W przypadku nowego realme 10 Pro+ otrzymujemy aparat główny o rozdzielczości 108MP. Jest to jednostka Samsung HM6 o całkiem dobrych parametrach, aczkolwiek bez wsparcia dla OIS, a do tego jeszcze z mniejszą matrycą (1/1.67″) względem poprzednika. Jego ogromną przewagą jest jednak przetwarzanie zdjęć i technologia łączenia, aż dziewięciu pikseli w jeden, co przekłada się na bardzo szczegółowe ujęcia i to nawet w pogorszonych warunkach, nawet jeśli czasem mogą być nieco poruszone. Sporo pikseli, to także możliwość wykorzystają aparatu głównego do sensownego przybliżania cyfrowego.

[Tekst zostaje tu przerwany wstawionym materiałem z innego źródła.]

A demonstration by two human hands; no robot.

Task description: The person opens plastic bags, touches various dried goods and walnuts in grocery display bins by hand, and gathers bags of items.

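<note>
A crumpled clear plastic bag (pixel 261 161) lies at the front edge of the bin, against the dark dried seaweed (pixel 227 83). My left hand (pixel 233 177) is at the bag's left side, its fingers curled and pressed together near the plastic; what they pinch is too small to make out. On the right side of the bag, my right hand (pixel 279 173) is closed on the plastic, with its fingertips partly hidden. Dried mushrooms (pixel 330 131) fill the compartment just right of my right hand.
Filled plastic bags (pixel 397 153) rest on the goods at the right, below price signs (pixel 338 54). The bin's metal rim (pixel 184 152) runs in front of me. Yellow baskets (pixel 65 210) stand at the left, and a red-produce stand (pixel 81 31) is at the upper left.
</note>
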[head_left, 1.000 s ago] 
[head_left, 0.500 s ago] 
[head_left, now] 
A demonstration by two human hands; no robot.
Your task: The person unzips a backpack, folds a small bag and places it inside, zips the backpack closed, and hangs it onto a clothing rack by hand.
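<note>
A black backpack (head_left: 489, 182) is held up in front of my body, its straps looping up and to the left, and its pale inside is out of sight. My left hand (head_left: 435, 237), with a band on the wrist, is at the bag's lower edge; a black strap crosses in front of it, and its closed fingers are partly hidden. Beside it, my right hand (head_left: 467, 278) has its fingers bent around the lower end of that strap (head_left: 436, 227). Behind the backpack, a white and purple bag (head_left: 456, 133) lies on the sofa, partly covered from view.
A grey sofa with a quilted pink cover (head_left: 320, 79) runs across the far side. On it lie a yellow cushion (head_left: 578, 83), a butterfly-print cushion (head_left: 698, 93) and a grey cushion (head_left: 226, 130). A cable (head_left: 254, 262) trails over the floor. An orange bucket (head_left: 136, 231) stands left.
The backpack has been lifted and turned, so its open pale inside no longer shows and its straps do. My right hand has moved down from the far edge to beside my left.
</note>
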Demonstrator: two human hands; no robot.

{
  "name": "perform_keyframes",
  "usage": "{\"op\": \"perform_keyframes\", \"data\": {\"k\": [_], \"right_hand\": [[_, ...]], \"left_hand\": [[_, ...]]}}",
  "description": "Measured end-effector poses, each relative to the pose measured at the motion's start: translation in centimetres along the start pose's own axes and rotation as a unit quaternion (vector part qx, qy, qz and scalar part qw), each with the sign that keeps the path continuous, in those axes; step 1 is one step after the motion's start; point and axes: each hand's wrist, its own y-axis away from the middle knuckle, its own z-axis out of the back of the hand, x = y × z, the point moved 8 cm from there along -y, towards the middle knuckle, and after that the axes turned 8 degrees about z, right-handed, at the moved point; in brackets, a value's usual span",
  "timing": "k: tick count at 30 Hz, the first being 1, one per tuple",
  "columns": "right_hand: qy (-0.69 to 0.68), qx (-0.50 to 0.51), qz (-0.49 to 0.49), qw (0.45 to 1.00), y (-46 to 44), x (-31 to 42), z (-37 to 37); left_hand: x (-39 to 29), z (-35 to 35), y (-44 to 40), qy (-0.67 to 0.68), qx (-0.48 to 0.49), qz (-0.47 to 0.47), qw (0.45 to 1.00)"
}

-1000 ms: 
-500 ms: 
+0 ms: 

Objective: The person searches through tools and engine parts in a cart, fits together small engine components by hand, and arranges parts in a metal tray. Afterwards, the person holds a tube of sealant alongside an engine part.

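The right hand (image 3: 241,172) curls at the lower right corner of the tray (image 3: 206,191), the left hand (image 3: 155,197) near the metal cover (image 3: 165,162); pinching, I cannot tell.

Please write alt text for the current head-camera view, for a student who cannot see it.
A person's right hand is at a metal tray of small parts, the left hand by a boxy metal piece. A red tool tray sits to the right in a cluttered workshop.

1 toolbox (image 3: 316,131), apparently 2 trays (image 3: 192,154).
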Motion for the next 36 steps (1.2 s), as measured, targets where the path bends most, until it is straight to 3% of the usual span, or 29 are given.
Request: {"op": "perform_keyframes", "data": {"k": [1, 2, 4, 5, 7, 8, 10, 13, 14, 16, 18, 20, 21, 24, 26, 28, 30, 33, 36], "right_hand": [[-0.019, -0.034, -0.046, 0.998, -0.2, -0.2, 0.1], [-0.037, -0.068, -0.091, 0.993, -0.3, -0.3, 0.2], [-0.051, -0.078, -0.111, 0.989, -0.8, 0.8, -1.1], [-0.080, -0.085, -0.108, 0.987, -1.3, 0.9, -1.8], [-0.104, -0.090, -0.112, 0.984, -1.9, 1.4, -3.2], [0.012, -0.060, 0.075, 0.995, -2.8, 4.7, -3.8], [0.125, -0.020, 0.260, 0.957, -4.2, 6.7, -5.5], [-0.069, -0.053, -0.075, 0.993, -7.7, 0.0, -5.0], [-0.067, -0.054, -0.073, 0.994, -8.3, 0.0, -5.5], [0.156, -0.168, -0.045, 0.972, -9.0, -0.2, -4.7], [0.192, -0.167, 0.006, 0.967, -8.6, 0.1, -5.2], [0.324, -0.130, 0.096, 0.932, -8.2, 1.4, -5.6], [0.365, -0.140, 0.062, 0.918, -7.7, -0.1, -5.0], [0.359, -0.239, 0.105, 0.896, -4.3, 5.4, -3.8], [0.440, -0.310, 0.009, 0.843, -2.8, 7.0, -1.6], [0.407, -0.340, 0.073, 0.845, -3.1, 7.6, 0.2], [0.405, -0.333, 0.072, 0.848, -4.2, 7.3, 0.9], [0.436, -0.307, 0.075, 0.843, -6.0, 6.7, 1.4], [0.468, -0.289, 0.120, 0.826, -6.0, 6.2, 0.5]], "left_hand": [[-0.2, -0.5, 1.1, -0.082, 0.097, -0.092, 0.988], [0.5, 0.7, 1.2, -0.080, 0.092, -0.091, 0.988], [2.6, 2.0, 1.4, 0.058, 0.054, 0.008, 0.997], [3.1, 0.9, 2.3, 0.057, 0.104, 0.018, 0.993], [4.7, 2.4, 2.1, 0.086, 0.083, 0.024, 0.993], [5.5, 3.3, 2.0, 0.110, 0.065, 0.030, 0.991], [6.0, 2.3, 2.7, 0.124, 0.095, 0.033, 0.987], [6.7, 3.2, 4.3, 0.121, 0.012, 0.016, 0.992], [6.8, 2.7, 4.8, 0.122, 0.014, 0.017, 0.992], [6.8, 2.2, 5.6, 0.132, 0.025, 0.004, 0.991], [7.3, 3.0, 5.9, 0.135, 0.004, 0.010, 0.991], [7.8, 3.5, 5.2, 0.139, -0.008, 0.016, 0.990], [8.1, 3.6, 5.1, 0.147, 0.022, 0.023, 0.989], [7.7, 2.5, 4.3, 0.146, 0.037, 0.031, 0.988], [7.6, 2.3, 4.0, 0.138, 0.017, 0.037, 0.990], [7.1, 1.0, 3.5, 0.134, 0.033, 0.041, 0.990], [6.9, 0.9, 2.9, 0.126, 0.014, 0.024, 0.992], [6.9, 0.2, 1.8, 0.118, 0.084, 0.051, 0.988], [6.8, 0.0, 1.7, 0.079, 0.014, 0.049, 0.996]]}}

W przypadku pozostałych aparatów można rzec, że są niemal identyczne w obu modelach: aparat z szerokim polem widzenia o rozdzielczości 8MP, jaką również obiektyw makro 2MP. Selfie dedykowana jest kamera 16MP.

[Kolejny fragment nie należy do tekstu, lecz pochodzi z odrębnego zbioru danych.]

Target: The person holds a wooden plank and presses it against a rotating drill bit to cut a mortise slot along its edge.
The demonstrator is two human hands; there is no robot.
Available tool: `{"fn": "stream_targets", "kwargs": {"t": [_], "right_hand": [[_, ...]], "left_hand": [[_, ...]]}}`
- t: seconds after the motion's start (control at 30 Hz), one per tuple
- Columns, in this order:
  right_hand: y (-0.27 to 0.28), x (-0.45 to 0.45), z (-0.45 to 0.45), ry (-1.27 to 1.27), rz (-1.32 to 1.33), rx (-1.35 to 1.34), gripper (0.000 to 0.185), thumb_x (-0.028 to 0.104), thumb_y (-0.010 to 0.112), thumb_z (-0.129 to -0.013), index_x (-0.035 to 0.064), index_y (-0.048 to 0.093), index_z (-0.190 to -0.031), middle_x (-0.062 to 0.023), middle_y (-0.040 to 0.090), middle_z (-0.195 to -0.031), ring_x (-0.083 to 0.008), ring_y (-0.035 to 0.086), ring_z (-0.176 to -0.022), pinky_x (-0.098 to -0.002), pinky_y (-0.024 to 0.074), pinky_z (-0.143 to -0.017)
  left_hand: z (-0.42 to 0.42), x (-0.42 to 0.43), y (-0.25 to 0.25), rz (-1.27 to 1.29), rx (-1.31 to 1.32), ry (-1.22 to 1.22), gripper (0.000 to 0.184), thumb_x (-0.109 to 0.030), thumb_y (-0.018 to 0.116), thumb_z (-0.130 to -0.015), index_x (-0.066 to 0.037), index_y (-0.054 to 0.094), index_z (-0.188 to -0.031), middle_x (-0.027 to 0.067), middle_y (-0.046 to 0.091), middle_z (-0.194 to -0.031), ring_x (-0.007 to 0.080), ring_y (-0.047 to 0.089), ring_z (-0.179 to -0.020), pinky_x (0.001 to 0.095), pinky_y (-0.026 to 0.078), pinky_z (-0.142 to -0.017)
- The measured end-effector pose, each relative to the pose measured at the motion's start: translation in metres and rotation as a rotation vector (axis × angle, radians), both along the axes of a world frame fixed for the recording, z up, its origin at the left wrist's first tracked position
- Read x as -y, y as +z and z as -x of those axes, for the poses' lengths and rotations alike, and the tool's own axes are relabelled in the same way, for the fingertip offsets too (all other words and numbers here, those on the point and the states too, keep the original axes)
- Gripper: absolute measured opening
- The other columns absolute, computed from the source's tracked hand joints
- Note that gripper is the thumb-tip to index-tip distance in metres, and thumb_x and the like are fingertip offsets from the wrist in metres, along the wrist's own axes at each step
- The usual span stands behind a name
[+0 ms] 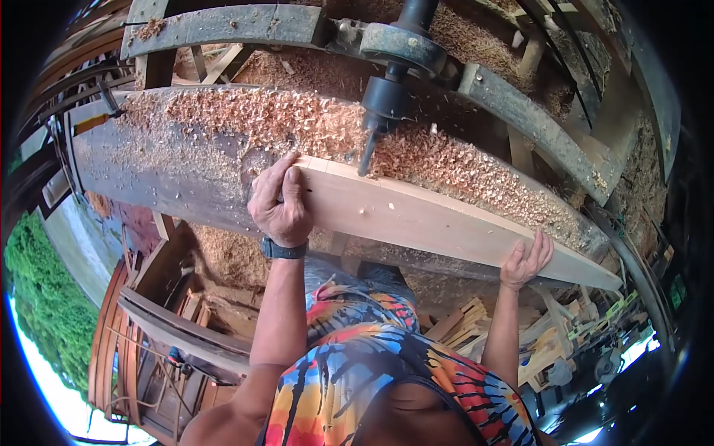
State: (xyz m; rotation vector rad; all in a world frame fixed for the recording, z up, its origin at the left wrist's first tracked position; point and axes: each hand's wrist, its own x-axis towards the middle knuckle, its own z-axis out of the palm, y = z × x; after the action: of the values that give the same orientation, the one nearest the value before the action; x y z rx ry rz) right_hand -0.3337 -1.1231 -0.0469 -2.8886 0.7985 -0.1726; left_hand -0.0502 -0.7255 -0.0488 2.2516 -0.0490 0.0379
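A long pale wooden board point(416, 219) stands on edge across the work table point(163, 175), its narrow top side under a drill press. The drill bit point(367, 152) meets that top side near the board's left end. My left hand point(282, 204), with a watch at the wrist, grips the left end, thumb on the near face and fingers over the top. My right hand point(526, 260) rests against the near face and top edge toward the right end, its fingers stretched out. Small chips stick to the board's face.
Curly wood shavings point(260, 111) cover the table behind the board. The drill chuck point(387, 97) hangs over the middle. Wooden beams point(223, 26) run along the far side. Offcuts point(461, 323) lie at the lower right, and stacked planks point(119, 334) stand at the lower left.
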Motion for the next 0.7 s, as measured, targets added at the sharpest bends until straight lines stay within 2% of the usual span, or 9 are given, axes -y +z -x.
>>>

Kilka słów o akumulatorach
realme 10 Pro+ i realme 9 Pro+ wyposażono w ogniwo odpowiednio o pojemności 5000 mAh i 4500 mAh ze wsparciem dla technologii szybkiego ładowania. W przypadku modelu z początku roku jest to ładowanie o mocy 60W, a nowszy model wspiera obsługę do 67W.

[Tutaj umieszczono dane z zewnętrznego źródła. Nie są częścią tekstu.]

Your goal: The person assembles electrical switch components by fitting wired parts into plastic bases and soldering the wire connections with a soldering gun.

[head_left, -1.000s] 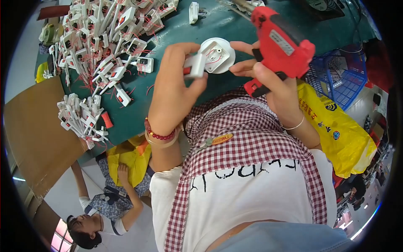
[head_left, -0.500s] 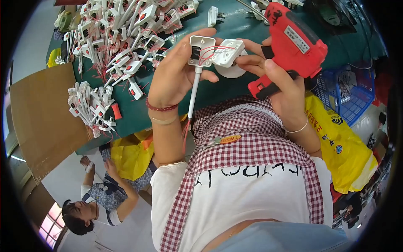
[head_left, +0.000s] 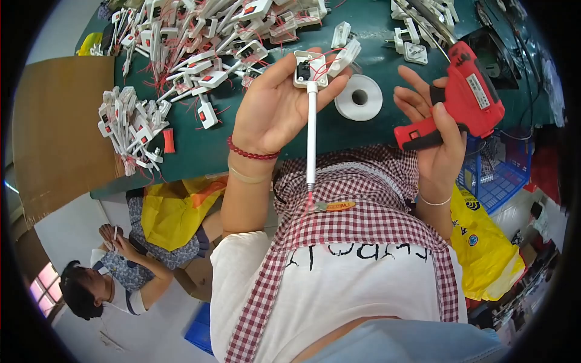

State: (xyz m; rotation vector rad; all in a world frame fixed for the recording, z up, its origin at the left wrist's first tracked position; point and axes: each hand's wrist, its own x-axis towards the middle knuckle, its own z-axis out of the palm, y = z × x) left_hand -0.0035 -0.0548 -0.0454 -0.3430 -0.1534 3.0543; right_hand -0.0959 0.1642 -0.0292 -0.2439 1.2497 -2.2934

Jak wynika z testów przeprowadzonych przez jeden z zagranicznych serwisów, realme 10 Pro+ jest w stanie pracować zdecydowanie dłużej na pojedynczym cyklu ładowania, względem swojego poprzednika. Co ciekawe, smartfon ten jest także w stanie szybciej odzyskać energię – ładowanie do pełna zajmuje 41 minut. realme 9 Pro+ potrzebuje natomiast 8 minut dłużej.
Podsumowanie
Bardzo dobrze widać, że realme przyłożyło się do swojego najnowszego smartfona klasy średniej i w zasadzie usprawniło w nim wszystkie względem poprzednika. Począwszy od designu, poprzez wyświetlacz, wydajność, czas pracy i ładowania, a także aparat główny.
Przewagą realme 9 Pro+ jest optyczna stabilizacja obrazu (OIS) w aparacie głównym i sam sensor, który jest flagowy. Doceniłbym także porządne głośniki stereo i ogólne działanie.